> [Assignment]: Below are some records. Return exactly the lines from the one with "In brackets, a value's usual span" to the one with "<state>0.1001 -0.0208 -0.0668", and nothing else.

─── Recorded data

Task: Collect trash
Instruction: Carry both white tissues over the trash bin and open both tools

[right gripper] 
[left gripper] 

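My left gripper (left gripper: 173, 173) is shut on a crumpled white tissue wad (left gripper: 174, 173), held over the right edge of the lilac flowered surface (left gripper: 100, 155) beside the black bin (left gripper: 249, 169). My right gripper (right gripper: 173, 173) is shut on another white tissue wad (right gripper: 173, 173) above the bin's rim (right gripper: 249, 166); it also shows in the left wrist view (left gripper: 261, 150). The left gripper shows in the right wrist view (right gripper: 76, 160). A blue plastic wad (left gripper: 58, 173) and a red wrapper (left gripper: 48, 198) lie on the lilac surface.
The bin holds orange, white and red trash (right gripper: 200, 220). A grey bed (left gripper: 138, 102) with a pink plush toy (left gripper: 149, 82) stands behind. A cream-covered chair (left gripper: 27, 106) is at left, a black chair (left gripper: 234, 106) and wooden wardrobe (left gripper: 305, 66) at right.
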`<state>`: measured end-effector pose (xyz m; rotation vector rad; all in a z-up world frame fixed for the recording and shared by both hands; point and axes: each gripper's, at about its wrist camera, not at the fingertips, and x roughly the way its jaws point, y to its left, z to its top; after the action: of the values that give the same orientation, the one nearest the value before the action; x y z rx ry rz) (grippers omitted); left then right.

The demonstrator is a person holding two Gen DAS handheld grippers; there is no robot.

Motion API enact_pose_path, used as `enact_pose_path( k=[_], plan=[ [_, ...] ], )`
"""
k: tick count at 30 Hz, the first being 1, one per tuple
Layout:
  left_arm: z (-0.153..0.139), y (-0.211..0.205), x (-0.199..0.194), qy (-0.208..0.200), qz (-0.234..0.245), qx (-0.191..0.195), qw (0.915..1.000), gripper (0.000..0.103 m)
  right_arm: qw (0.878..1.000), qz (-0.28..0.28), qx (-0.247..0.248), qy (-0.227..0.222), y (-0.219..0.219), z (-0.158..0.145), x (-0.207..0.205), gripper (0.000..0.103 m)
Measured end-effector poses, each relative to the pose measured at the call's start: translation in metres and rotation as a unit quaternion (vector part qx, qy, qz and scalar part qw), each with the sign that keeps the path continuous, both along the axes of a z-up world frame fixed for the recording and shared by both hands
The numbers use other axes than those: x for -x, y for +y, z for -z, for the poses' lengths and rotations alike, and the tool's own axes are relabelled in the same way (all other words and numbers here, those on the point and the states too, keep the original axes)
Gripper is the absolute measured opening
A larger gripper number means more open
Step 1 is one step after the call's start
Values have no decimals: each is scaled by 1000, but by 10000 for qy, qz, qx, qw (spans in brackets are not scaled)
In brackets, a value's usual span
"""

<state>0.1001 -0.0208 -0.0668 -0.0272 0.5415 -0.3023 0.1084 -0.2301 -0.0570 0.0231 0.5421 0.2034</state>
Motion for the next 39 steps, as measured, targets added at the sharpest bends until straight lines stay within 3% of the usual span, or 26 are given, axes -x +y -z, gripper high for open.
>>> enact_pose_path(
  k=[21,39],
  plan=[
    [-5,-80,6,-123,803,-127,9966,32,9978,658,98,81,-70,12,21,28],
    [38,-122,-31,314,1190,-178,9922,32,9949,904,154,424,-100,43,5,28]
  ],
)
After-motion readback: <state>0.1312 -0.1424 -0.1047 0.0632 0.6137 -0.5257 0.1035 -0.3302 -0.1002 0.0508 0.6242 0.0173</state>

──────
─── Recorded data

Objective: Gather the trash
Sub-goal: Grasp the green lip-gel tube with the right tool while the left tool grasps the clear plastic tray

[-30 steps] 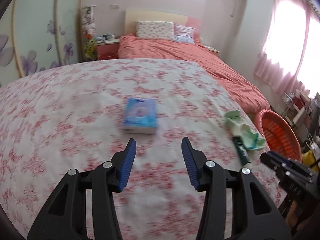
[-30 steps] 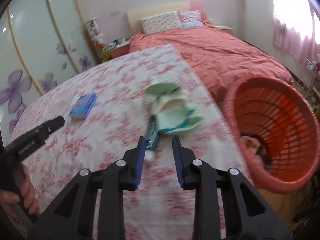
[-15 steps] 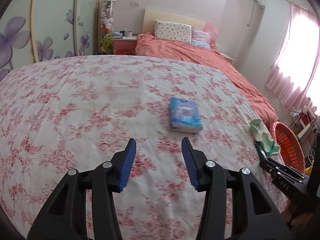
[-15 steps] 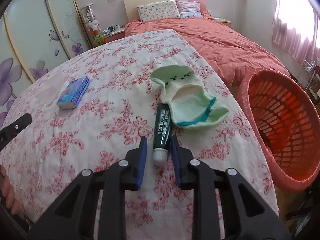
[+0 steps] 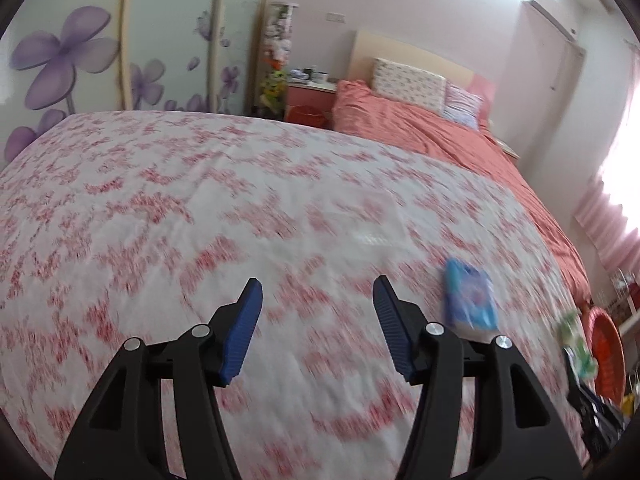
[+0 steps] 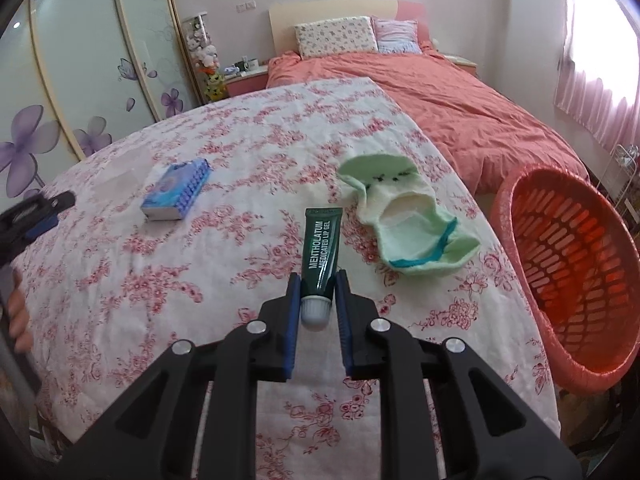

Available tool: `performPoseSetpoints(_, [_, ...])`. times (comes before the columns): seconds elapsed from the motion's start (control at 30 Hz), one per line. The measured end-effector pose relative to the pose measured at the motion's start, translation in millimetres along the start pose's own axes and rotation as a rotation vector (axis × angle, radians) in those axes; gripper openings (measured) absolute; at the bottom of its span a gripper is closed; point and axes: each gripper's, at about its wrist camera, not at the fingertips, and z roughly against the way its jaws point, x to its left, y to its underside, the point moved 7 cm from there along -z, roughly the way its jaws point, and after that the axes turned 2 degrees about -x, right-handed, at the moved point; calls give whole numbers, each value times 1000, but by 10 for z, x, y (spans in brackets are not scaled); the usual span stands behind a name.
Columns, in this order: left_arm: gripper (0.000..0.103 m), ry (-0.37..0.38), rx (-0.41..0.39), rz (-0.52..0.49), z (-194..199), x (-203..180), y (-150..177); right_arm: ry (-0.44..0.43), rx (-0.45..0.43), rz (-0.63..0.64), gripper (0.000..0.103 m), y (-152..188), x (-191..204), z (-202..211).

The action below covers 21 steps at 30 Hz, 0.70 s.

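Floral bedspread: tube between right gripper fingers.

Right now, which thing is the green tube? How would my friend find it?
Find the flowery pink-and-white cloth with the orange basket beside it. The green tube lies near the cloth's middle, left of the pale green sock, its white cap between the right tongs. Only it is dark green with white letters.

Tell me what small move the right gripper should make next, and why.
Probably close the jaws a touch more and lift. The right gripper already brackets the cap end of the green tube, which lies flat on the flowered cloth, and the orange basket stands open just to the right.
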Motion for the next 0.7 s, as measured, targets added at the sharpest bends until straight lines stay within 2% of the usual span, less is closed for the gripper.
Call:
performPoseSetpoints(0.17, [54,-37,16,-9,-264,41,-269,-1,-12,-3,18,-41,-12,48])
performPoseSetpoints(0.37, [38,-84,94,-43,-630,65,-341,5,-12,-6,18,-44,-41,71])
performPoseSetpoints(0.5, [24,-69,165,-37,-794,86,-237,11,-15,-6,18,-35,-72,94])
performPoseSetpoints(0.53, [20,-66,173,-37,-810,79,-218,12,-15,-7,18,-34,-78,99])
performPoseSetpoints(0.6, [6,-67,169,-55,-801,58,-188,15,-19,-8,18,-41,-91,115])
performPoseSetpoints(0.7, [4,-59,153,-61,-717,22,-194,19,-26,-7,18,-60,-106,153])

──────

> [Solution to the exercise]:
In brackets, a value's usual span
"""

<state>0.1001 -0.0208 -0.0668 -0.0272 0.5415 -0.3023 0.1084 -0.2301 -0.0570 0.0231 0.5421 0.2034</state>

That is the complete answer to the exercise.